1789 yılında Fransız İhtilali dönemine kadar bu süreç inişli çıkışlı bir şekilde devam etmiştir. Rönesans ve reform hareketlerinin de etkisi ile birlikte kilisenin gücü az da olsa kırılmaya başlamıştı. Fransız İhtilali de din adamlarının ve hükümdarların sonunu getiren bir halk devrimi olarak ortaya çıkmıştı.

En Net Tanımıyla Laiklik Nedir?

Laiklik nedir islam dininde de sıklıkla tartışılan ve gündeme getirilen bir konudur. Buna göre laiklik, yöneticilerin gücünü doğrudan halktan aldıklarını kabul ettikleri bir yönetim şeklidir. Aynı zamanda laiklik ilkesinde dinin siyasi hiçbir alanda varolması durumu söz konusu değildir. Yani bir siyasi lider gücünü tanrıdan ya da başka bir varlıktan değil de direkt olarak halkın iradesinden alabilmektedir.

Laiklik sayesinde ülkelerin yöneticileri herhangi bir dini en üst temelde tutmazlar. Bu duruma göre her din eşit kabul edilmektedir. Hiçbir dinin bir diğer dinden üstün olmadığı gerçeği de devlet nezdinde kabul görmektedir. Dinin her türlü devlet işinden ayrılması da bu ilkenin en temel kavramlarından biridir. Dinin sömürülmesinin de bu sayede önüne geçilmiş olur.

Laik Nedir?

Laiklik nedir sorusundan yola çıkarak bu kavramın savunucularını da tanımlamamız mümkün olacaktır. Burada da karşımıza laik olmak ne demek sorusu gelmektedir. Laik olmak, her türlü dine karşı eşit derecede saygı göstermeyi gerektirmektedir. Buna göre laik bir birey yalnızca kendi dinine karşı değil diğer tüm dinlerin mensuplarına karşı da saygılı olmak zorundadır.

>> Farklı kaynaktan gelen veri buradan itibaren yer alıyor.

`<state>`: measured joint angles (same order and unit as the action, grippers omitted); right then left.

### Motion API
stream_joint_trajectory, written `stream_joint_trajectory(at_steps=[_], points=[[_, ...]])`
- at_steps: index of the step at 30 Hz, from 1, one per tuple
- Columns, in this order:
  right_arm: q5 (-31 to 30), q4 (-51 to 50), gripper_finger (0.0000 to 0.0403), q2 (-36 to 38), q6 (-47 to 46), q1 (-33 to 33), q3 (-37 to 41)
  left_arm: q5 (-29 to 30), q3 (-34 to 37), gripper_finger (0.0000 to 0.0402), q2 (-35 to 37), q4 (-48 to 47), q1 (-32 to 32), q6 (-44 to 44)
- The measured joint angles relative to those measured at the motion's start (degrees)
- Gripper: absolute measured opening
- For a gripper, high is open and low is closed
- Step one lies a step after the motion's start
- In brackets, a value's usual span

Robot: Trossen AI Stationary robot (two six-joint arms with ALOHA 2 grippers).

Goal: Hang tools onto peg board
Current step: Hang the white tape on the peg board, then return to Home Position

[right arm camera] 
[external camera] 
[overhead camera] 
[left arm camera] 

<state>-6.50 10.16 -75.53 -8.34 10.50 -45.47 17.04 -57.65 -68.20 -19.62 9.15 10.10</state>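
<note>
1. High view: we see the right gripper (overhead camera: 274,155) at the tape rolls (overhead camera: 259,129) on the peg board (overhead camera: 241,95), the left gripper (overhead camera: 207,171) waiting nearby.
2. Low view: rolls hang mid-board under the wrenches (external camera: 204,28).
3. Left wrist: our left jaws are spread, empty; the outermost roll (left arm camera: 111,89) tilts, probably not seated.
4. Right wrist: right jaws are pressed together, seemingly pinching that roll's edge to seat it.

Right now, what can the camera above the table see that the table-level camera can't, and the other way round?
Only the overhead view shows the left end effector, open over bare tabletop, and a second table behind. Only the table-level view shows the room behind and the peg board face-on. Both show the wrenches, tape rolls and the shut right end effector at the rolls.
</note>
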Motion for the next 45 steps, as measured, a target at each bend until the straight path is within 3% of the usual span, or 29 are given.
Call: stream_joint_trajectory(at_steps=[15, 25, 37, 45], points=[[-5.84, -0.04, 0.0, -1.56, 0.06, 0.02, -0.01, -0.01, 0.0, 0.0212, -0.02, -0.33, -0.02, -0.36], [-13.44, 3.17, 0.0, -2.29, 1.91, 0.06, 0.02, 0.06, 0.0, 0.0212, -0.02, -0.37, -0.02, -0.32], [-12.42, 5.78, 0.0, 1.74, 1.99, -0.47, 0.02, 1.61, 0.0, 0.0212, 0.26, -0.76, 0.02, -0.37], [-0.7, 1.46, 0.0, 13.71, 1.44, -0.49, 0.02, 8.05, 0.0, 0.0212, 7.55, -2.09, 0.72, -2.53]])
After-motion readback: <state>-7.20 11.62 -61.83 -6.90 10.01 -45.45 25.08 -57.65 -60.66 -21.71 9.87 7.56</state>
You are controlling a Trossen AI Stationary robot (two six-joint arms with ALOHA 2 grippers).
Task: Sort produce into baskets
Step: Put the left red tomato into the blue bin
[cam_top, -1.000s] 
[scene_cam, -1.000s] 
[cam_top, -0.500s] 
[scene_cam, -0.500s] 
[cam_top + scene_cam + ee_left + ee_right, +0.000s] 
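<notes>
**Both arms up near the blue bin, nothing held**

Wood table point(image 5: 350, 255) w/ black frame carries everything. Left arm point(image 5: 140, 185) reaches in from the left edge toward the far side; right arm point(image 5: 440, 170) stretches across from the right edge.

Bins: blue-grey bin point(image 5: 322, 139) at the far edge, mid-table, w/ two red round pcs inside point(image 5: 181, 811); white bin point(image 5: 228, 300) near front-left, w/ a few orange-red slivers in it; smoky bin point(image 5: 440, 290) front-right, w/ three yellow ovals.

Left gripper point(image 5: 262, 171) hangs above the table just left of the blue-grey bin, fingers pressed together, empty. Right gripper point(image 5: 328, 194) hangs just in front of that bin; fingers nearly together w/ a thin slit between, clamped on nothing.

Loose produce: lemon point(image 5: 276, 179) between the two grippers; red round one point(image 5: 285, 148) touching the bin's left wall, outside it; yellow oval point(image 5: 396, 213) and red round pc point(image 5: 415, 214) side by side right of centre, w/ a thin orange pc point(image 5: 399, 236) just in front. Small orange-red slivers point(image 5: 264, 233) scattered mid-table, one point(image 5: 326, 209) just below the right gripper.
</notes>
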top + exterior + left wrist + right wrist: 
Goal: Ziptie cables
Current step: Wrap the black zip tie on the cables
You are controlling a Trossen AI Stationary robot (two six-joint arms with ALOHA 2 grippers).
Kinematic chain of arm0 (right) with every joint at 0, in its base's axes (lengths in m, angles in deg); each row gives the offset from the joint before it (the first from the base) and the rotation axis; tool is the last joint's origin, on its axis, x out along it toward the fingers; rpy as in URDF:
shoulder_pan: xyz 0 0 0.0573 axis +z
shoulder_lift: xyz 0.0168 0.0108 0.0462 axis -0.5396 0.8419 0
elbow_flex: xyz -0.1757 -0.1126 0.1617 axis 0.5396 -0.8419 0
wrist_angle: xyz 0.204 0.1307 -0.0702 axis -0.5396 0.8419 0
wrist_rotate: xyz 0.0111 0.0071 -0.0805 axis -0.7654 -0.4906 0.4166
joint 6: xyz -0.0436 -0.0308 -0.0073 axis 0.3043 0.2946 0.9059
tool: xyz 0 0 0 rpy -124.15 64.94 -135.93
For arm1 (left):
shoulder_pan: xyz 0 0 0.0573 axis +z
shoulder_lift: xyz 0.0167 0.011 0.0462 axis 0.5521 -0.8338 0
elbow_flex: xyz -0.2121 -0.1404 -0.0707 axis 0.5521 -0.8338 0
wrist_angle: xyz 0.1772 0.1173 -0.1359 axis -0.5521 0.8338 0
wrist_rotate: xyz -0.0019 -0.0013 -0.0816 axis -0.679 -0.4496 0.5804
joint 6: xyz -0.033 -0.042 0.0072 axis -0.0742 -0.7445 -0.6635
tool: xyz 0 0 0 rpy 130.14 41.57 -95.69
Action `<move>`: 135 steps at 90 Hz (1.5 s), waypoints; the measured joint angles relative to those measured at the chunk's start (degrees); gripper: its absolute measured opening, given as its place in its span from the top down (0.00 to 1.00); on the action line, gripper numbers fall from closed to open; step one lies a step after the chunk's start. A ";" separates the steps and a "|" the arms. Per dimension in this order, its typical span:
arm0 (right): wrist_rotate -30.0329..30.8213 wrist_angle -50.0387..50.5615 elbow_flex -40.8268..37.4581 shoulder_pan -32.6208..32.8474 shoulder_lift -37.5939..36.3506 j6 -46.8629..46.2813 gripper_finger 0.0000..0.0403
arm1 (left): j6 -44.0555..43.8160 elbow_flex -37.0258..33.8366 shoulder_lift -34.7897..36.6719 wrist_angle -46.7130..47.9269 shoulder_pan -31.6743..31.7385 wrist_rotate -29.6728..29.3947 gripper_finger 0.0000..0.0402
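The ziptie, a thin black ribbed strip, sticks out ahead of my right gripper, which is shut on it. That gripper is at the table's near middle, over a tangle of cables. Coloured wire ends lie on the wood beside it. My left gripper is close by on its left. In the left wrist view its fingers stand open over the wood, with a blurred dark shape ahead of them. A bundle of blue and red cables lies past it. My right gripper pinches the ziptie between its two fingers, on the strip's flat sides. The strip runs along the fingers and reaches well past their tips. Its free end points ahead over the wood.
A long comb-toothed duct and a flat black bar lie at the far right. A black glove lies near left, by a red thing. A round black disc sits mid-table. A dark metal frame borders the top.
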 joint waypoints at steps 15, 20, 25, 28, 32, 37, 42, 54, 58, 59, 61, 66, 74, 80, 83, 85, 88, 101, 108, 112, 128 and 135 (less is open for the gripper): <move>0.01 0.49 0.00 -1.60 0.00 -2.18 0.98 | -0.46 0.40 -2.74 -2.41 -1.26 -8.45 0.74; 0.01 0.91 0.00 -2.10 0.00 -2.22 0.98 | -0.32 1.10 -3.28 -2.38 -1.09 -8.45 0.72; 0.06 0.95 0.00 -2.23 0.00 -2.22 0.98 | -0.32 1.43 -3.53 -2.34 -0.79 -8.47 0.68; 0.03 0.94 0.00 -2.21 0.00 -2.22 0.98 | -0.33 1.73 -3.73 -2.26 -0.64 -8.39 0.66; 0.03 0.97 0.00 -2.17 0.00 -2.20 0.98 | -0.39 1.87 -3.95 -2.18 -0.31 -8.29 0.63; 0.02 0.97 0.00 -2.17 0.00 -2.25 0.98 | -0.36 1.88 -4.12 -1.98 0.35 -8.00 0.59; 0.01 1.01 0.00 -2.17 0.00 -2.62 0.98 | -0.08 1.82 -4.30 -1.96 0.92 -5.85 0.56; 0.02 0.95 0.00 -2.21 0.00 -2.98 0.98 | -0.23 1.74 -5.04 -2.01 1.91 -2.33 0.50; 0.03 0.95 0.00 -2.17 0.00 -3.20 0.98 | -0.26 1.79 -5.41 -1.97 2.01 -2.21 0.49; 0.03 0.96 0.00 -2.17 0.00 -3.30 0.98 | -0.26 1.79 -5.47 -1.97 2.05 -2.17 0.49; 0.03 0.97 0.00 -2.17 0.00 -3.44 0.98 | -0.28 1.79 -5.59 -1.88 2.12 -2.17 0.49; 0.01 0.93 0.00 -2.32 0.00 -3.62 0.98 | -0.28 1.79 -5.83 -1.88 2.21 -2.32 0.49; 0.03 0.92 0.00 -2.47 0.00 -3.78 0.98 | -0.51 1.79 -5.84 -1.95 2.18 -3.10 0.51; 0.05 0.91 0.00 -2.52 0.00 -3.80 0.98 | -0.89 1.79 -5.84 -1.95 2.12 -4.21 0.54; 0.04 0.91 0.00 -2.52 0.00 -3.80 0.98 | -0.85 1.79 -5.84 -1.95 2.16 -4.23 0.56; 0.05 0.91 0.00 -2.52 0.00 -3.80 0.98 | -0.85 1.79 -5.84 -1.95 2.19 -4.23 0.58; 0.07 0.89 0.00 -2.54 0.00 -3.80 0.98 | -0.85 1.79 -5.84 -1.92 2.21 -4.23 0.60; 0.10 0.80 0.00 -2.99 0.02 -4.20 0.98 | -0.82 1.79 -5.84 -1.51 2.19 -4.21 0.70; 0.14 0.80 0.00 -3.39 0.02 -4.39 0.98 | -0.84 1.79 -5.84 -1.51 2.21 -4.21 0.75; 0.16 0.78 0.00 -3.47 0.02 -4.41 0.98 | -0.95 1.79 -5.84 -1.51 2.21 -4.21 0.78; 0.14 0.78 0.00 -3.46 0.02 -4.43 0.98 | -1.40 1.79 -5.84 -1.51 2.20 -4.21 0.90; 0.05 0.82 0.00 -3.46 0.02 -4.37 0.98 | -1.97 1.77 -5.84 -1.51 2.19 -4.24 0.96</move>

LAİKLİK Mİ, ŞERİAT MI? (#442)

Bu durum, laiklik ilkesi ile dini hoşgörünün bir arada kullanıldığı bir durumdur. Din, vicdan ve fikir özgürlüğünü savunmak da laik olarak tanımlanan bir bireyin yapması gereken eylemler arasında yer almaktadır.

Laiklik ve Sekülerlik Farkı

Sekülerimz kavramı, laiklik nedir sorusu içerisinde sıklıkla bahsi geçen bir kavramdır. Buna göre bu iki kavramın birbirinden farklı olduğunu da bilmek faydalı olacaktır. Seküler bir devlet içerisinde dinin herhangi bir egemen olduğu durumdan bahsetmek mümkün değildir. Seküler anlayışta din kavramı kesinlikle devletin içerisinde yer almamaktadır.

Sekülerizm Nedir? Laiklik Din Düşmanlığı mıdır?

Devlet, seküler ise din konusunda kesinlikle tarafsız kalmalıdır. Öyle ki o devlet içerisinde dini simgeleyen herhangi bir kuruma da rastlamak mümkün olmayacaktır. Laik devletlerde ise durum biraz daha farklıdır. Buna göre din, devlet düzenini sabit tutmak adına kurumsallaştırılabilir. Laik devletlerde dinin devletin bir noktasında ortaya çıkması mümkündür. Ülkemizde de bu Diyanet İşleri Başkanlığı olarak ortaya çıkmıştır. Atatürk ün lakiklik ANLAYIŞI gereği Türkiye Cumhuriyeti içerisinde dinin gözetim altında tutulduğu noktalar bulunmaktadır.